• Problem description: Search the data for the word "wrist" and copy every line where it occurs.

* * *

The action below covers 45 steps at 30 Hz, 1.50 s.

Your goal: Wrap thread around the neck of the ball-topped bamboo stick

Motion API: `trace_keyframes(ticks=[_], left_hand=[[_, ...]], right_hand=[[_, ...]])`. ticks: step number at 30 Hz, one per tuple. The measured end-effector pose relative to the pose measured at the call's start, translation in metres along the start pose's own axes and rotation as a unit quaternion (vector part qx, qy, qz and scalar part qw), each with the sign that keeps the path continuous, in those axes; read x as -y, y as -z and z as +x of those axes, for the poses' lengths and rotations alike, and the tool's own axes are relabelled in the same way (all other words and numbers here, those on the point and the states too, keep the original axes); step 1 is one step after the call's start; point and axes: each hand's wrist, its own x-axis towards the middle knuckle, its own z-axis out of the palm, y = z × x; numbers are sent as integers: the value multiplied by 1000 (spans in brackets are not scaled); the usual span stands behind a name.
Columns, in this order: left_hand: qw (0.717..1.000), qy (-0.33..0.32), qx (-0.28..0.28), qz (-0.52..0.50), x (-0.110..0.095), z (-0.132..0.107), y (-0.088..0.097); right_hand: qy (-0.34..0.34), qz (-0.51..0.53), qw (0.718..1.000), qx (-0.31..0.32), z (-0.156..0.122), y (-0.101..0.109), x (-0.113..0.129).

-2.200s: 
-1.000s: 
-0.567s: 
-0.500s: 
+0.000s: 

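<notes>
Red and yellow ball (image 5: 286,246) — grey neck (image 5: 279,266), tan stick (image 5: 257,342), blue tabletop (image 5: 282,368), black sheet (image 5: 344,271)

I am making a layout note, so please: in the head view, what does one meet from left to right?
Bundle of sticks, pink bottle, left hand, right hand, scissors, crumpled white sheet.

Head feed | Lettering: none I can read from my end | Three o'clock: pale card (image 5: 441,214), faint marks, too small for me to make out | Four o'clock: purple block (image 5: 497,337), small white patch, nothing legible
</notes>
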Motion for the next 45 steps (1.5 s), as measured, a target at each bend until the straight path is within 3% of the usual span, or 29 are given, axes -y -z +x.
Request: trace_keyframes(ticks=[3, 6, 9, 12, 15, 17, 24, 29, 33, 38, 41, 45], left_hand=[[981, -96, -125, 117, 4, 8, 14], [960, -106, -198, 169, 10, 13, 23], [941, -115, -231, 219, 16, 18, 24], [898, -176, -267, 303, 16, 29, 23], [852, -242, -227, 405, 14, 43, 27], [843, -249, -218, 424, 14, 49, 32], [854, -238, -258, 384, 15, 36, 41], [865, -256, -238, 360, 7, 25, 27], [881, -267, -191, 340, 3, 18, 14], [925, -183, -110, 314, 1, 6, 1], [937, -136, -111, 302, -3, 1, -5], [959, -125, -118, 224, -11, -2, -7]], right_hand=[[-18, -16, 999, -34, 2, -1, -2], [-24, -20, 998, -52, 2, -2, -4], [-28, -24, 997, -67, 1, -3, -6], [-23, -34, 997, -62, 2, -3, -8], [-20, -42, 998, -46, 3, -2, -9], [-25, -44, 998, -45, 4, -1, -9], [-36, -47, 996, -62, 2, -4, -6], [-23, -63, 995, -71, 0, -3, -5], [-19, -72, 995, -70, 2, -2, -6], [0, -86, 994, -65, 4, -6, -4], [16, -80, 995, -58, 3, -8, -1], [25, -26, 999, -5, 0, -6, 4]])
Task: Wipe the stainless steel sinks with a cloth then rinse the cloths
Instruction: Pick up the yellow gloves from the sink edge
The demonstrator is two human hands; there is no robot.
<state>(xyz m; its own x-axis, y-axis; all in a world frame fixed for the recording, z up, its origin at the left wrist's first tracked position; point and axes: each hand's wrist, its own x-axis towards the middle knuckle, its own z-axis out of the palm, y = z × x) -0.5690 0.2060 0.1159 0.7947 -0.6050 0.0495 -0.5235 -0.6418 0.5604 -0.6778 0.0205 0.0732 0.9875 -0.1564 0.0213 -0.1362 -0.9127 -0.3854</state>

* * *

• Answer section:
Motion API: `trace_keyframes(ticks=[_], left_hand=[[_, ...]], right_hand=[[_, ...]])`. ticks: step number at 30 Hz, one per tuple. The measured end-effector pose relative to the pose measured at the call's start, translation in metres along the start pose's own axes and rotation as a unit quaternion (vector part qx, qy, qz and scalar part qw), each with the sign that keeps the path continuous, in those axes; read x as -y, y as -z and z as +x of those axes, for the poses' lengths and rotations alike, and the tool's own axes are relabelled in the same way (all other words and numbers here, those on the point and the states too, keep the original axes); step 1 is one step after the call's start; point and axes: each hand's wrist, its own x-axis towards the middle knuckle, its own z-axis out of the palm, y = z × x; numbers are sent as integers: the value multiplied by 1000 (spans in brackets are not scaled); the usual span stands behind a name.
<state>(xyz m; its own x-axis, y-axis; all in a world frame fixed for the recording, z up, its origin at the left wrist's first tracked position; point and axes: each hand's wrist, its own x-axis towards the middle knuckle, its own z-axis out of the palm, y = z × x) -0.5690 0.2060 0.1159 0.7947 -0.6050 0.0495 -0.5235 -0.6418 0.5604 -0.6778 0.0205 0.0732 0.9875 -0.1564 0.0213 -0.1362 -0.9127 -0.3854</state>

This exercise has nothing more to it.